Q: My wife and I are concerned about the movement toward low-water appliances. She heard on the radio that the government will be tightening water-use requirements, and how tests of the new machines are failing, with people frequently having to rewash clothes because they don't come out clean with one cycle. How is washing everything twice going to save water?
We have a 40-year-old Kitchen Aid dishwasher that still works fine, but its days certainly are numbered. And our Whirlpool washer and dryer are both more than 10 years old. Do you think we should replace these appliances before the new regulations kick in so we will have appliances that actually get things clean?
A related e-mail comment from another reader: My appliance store told me that the washers that use lots of water no longer can be made because of federal rules. I must have maximum water to remove all soap because of sensitive skin. I purchased a Speed Queen AWN432 in December for that reason.
A: I have a Speed Queen AWN432, and although it has been discontinued, you may still be able to find one in stores. Though new federal rules for water and energy use have ended production of traditional agitator models like the AWN432, it does not mean you are stuck with washing machines that barely get the clothes wet.

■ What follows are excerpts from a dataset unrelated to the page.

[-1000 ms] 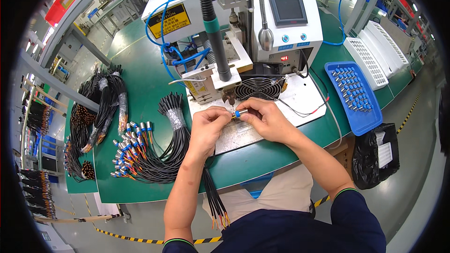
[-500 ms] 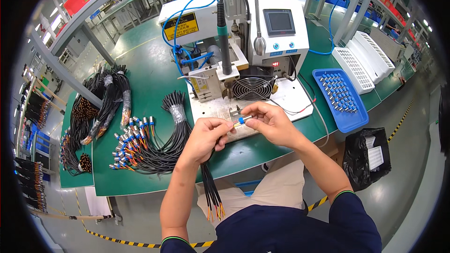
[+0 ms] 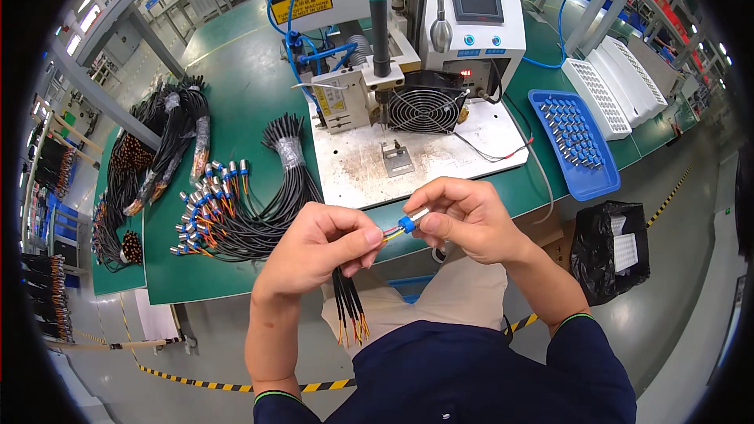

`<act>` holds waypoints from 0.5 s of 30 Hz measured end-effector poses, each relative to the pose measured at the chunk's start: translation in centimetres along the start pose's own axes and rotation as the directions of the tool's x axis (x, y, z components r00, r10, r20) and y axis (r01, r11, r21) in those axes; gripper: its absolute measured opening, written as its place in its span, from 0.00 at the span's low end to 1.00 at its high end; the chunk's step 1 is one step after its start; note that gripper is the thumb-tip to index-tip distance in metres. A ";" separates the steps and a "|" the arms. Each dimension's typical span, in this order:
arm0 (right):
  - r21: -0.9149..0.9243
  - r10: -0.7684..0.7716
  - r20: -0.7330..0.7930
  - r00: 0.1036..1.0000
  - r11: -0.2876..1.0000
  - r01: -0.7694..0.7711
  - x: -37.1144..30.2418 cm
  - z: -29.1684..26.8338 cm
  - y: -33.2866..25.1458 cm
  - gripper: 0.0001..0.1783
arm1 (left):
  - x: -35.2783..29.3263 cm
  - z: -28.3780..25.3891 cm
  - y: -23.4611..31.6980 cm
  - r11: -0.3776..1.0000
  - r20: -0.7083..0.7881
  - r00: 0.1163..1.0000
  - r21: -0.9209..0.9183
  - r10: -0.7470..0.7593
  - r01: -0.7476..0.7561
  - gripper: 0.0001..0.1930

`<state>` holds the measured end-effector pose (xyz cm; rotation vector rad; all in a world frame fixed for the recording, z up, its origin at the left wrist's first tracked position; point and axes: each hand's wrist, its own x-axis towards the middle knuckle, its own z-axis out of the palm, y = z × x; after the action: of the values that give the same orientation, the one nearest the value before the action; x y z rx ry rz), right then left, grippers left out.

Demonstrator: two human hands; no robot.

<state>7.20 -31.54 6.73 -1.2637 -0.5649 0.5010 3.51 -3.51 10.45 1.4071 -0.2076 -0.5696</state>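
evidently, the step in hand is a close handling of one wired connector point(image 3: 406, 224), held on the near side of the white machine point(image 3: 506, 41) and well apart from it. the right hand point(image 3: 475, 224) has its fingers closed in a pinch round the silver barrel, the blue collar pointing toward the other hand. the left hand point(image 3: 314, 250) has thumb and forefinger drawn together on the coloured wires point(image 3: 390, 232) that run to that collar; how firmly they press cannot be told. nearer the person than the machine, black cables point(image 3: 350, 306) with coloured ends hang below the left hand; whether its other fingers hold them is hidden.

left of the machine, on the counter point(image 3: 236, 96), lies a pile of wired connectors point(image 3: 206, 208); right of it, a blue tray point(image 3: 598, 184) bears loose connectors point(image 3: 572, 133).

the work looks like checking or settling the join at the collar, though its soundness is too small to judge. the next move seems to call for a steady barrel, slack wires and no tug on the join.
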 end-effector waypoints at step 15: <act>0.008 0.022 -0.046 0.999 1.000 -0.022 -0.3 0.7 -1.0 0.14 | -0.2 0.1 -0.7 1.000 -0.013 1.000 0.006 0.008 -0.008 0.13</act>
<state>6.54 -31.42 7.84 -1.2722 -0.5106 0.4907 3.10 -3.55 9.81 1.4147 -0.2044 -0.5539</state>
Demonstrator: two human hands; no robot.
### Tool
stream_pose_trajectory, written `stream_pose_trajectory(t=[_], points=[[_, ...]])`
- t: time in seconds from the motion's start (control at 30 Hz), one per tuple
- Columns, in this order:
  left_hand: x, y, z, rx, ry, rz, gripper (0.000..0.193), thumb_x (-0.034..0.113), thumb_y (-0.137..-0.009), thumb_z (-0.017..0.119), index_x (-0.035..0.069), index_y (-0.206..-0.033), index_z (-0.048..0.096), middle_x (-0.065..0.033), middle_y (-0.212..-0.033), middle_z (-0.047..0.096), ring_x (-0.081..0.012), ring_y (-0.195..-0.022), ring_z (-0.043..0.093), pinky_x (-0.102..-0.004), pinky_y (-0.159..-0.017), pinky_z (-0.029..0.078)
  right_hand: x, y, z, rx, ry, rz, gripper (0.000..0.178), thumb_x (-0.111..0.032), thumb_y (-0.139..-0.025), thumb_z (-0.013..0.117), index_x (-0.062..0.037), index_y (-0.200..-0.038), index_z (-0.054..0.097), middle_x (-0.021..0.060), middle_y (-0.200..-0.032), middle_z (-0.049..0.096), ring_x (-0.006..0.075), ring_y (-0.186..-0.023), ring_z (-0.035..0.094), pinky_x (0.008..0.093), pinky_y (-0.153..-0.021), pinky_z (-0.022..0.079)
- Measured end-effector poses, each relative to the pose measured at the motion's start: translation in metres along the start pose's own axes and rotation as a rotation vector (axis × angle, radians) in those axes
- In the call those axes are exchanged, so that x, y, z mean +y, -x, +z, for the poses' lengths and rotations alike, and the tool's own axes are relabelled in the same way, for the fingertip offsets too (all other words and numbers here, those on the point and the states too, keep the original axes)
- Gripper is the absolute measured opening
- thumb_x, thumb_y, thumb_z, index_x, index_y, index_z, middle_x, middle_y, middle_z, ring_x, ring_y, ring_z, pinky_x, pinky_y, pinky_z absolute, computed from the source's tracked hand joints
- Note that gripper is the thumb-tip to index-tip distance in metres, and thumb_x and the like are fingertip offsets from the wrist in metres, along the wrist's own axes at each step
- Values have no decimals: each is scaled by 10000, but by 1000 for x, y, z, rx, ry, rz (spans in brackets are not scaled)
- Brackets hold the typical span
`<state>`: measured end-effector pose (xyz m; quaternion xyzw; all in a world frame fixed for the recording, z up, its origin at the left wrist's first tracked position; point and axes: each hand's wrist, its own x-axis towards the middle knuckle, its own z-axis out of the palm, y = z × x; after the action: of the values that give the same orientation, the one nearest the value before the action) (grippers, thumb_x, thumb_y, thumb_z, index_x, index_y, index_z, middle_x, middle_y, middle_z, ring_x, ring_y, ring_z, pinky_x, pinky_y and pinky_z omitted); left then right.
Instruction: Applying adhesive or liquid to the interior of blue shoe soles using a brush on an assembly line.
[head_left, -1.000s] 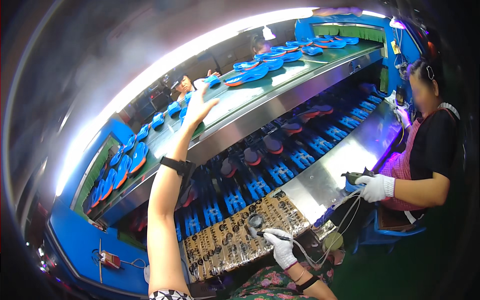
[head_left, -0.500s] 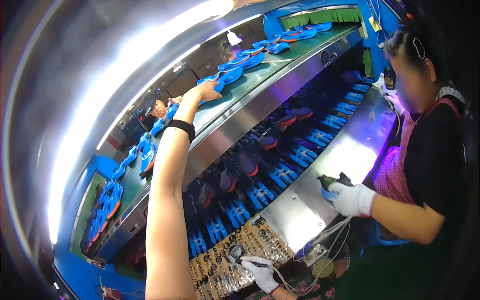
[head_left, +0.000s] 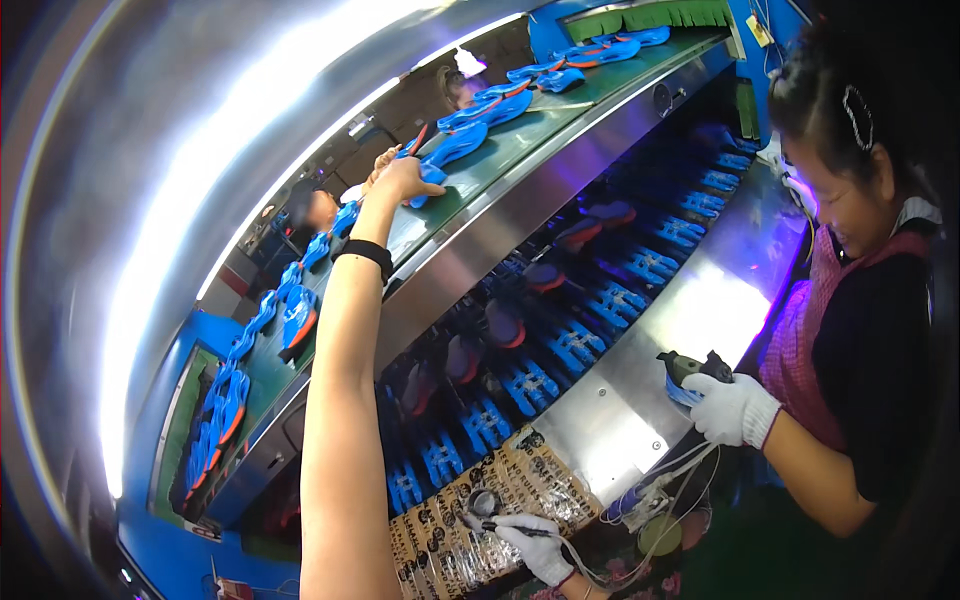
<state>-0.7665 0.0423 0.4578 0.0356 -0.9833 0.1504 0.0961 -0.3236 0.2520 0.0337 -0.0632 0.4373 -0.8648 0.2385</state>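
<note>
My bare left hand [head_left: 403, 182], with a black band on the forearm, reaches up to the green conveyor belt [head_left: 545, 125]. Its fingers appear closed on a blue shoe sole [head_left: 431, 174], though the knuckles hide part of the grasp. Just beyond it is another person's hand [head_left: 383, 160]. A red-edged sole [head_left: 417, 140] tilts up beside both hands. My right hand [head_left: 532, 548], in a white glove, is low in front, closed round a black-handled brush [head_left: 492, 526]. The brush tip lies near a small round cup [head_left: 485, 502] on a tape-covered cardboard sheet [head_left: 450, 548].
Several blue soles [head_left: 298, 315] line the upper belt. Beneath it, blue shoe pieces [head_left: 530, 386] and dark red-edged soles [head_left: 504, 325] stand in rows. At the right, a co-worker's gloved hand [head_left: 735, 408] holds a dark and blue shoe part [head_left: 685, 376]. Thin tubes [head_left: 668, 490] loop near the metal ledge [head_left: 625, 435].
My left hand has shifted slightly on the belt, and the far person's hand now shows beside it with a sole tilted up. The co-worker's head has turned. My right hand stays by the cup.
</note>
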Motion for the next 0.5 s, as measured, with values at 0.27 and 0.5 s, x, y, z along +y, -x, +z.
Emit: stream_pose_trajectory(t=[0.27,0.5], points=[[-20,138,-14,244,902,-111,470,299,-795,821,57,-1106,564,-166,-1050,673,-371,-1016,681,-471,-890,574,25,1,9,-10,10,-120,179,-18,-883,745,15,-1058,761,31,-1021,753,95,-933,673,236,-873,523],[19,323,19,509,2573,141,362,179,-1006,622,49,-1301,458,-150,-1327,498,-373,-1250,541,-576,-1035,523,50,-9,5,64,33,-230,176,-4,-874,743,23,-1047,757,45,-1013,749,114,-906,685,238,-835,540]])
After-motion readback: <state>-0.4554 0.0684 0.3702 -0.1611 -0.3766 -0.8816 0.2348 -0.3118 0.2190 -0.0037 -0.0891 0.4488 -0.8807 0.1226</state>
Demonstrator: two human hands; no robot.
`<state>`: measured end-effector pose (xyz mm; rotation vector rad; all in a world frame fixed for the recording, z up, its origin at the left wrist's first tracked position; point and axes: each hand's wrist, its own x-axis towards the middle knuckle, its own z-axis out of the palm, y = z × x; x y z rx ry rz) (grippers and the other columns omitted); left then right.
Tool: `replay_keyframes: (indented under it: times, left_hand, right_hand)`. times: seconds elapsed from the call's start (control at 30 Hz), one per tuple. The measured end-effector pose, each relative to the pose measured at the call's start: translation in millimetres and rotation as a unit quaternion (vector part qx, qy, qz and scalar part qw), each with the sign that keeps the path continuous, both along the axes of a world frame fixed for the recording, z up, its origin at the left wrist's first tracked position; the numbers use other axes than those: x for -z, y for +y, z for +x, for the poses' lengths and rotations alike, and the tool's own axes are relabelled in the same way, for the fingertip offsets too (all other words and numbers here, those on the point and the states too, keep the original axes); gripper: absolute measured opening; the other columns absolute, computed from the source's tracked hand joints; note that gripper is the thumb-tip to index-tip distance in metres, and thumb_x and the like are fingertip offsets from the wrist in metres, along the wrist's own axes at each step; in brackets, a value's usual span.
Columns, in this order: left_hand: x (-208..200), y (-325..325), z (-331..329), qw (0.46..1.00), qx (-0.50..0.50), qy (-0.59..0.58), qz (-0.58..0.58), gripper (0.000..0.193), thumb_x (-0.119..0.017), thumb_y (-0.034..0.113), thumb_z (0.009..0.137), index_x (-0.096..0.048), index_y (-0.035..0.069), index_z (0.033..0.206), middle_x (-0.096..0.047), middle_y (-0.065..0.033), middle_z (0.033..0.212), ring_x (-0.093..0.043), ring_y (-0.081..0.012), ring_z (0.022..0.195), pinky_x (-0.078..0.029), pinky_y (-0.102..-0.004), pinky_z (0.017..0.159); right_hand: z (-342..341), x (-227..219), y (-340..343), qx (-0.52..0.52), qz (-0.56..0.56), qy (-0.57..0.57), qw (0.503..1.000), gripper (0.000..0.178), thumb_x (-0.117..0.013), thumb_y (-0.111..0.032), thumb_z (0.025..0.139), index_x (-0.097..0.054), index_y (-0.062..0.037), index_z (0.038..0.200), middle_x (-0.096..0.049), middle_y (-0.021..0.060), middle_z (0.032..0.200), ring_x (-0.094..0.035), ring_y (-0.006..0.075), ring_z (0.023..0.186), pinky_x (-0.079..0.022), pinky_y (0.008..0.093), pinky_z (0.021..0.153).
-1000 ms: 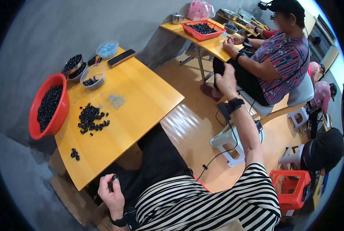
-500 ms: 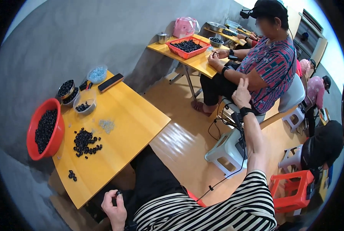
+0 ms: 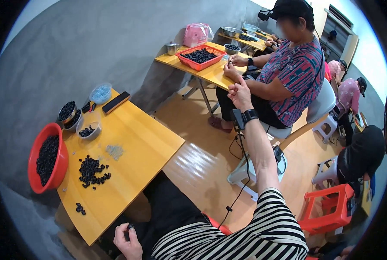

The new Speed Queen models TR3, TR5 and TR7 use a spray rinse on the Eco Cycle, but will do a full tub wash and rinse with the other cycles. The new models have an agitator, but the washing action has changed. I'll be trying one soon, but in the meantime you can see it compared to a low-water front loader under the Washability section on speedqueen.com.
Some low-cost options are available. The Amana NTW4516FW (amana.com) has a deep-water wash option, as does the Kenmore 20222 (kenmore.com). Both list for $499, usually sell for $399 and often go on sale for $299. Neither one has the high-quality feel of more-expensive machines, but I'd rather have either one of them than a high-efficiency top-load washer that tries to clean clothes by slapping them around in a puddle of water, barely getting them wet.
My response to the question about replacing the Whirlpool washer and dryer is to keep using them until they cannot be economically repaired. They came from a time before appliance quality went completely downhill, and both could be good for another 10 to 15 years. Likewise, the old Kitchen Aid dishwashers were built like tanks, but even when it needs to be replaced I would not worry about the cleaning ability of new dishwashers. The overwhelming majority of complaints about low-water appliances are about washing machines, not dishwashers.